On Sun, Sep 22, 2013 at 3:12 AM, Fredrik Gustafsson <iv...@iveqy.com> wrote:
> On Sun, Sep 22, 2013 at 02:43:39AM -0500, Felipe Contreras wrote:
>> > It would actually be usefull to know stats on where git is runned. In my
>> > world of embedded computing, ruby support definitely isn't a standard,
>> > nor is glibc.
>>
>> I come from the embedded world as well, and I've never seen Git used there.
>>
>> I'd say Windows support is much more important than embedded, and we
>> are not supporting that properly.
>
> Me neither, it doesn't mean that it isn't used though... I agree with
> the lack of windows support from git.git.

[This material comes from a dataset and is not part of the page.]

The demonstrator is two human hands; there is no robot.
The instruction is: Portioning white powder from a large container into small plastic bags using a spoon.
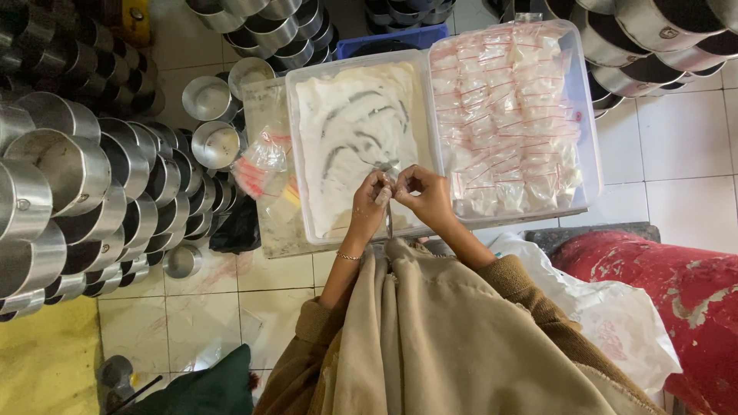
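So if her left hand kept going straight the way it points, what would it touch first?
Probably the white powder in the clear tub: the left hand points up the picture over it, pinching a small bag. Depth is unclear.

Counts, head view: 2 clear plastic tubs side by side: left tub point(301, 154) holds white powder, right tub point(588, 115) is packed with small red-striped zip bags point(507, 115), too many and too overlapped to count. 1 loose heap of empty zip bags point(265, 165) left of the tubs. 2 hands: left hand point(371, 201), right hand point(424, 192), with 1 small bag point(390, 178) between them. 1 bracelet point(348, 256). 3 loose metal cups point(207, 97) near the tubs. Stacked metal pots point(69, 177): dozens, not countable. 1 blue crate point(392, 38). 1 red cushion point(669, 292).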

Sure, it *might* be used, but I don't understand this fascination
about worrying about hypothetical users, possibly non-existent, when
we have real users to worry about, and in big numbers.

> However since Microsoft
> working with libgit2 on a Visual Studio plugin this it might be that the
> need for windows support decreases.

I'll believe it when I see it. And then, when the users like it and
don't report brokenness.

Personally, I don't have much faith the in the libgit2 project, and
it's ability to keep up with git.git.

>> >> > Also, the only Python script that is shipped with Git is git-p4, which
>> >> > is essentially optional, since most git users probably do not use
>> >> > Perforce. Otherwise, all the scripts in git are shell or Perl.
>> >>
>> >> Neither perl, nor shell, nor python scripts solve the forking problem. My
>> >> proposal does.
>> >
>> > It does,
>>
>> No, it does not. All the **current** perl/shell/python scripts use
>> 'git foo' commands to achieve everything.
>
> As I said, "It does" meaning "Your solution solves the forking problem".

Oh.

>> > and so does Lua,
>>
>> There is no lua in Git.
>
> There's no ruby in git either as far as I know... (and no, I don't think
> contrib/ counts).

There is when you apply this patch.

>> > which can be bundled with git and used in the
>> > configuration files as well and is pure ansi C. However bundling
>> > something has it bad sides too. At least this will solve the dependency
>> > problem. So let the language war begin =).
>>
>> Talk is cheap, show me the code.
>
> See this thread by Jeff King:
> http://thread.gmane.org/gmane.comp.version-control.git/206335/focus=206337

That is very very far from what I'm doing.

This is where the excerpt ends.